21 gennaio 2008

Tra le dita una sigaretta, che non è più la “Winston blu”. Sdraiato sul divano, Cesare Cremonini alza le braccia scoprendo un tatuaggio sul fianco fatto in gita scolastica a sedici anni, quando studiava al Sabin. Il primo di tutti quelli che ha sulla pelle, inciso prima di Freddie Mercury e dei disegni indonesiani sulla spalla, prima dei “Senza Filtro” (la band al liceo), del clamoroso successo con “Vespa Special” e dell’ implosione dei Lùnapop. Undici anni prima di ritrovarsi la faccia affissa su Porta Santo Stefano, iniziare ad incidere il quinto disco, aprire un suo studio di registrazione e pubblicare all’interno di un libro corale (I nostri ponti hanno un’anima e voi no. Lettere ai politici, ed.Fazi), una lettera “ai politici tutti”. La location del nostro incontro è Casalecchio, all’interno dei “Mille galassie studios”, dove ha appena cominciato a registrare il nuovo album. Si siede.

A che punto siamo?

Ho trenta canzoni provinate, bisogna solo scremare e scegliere le migliori. Raccontano la mia vita in questi ultimi due anni e chiudono un ciclo, l’ultimo disco di inediti prima del best-of.

Cosa cambia, per la prima volta, registrare in uno studio tutto tuo?

E’ importante per il mio modo di lavorare: non ho orari e completa autonomia e libertà creativa. A lavori ultimati “gli studios” saranno una specie di Factory di 400 metri quadri (Comune di Casalecchio permettendo, ndr): uffici, sala prove e uno studio di registrazione all’avanguardia con l’illuminazione capace di simulare luce solare, per persone metereopatiche, come me e Ballo, una parte dedicata alla progettazione grafica, video e multimediale.

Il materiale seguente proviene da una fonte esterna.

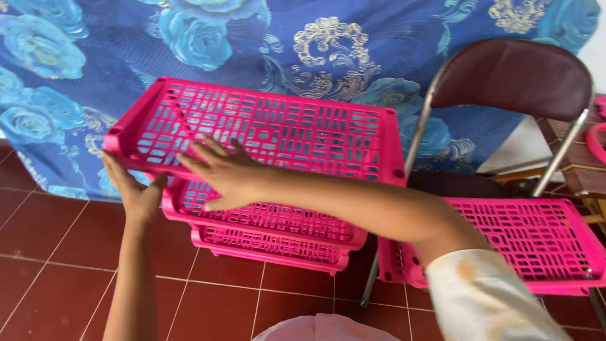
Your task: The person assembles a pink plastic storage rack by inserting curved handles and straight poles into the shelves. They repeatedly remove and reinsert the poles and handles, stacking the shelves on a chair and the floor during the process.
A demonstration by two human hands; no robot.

Sicuramente si tratta di un investimento, per noi e anche per Bologna, e di una scelta anacronistica: in un momento di crisi dell’industria discografica in cui gli studi chiudono, noi ne apriamo uno.

Una crisi che investe anche la politica: tu parli ai “tristi ingegneri del nulla” dicendo di volerti trovare di fianco alla loro bara per assicurarti che non tornino più, non ti sembra un tantino forte?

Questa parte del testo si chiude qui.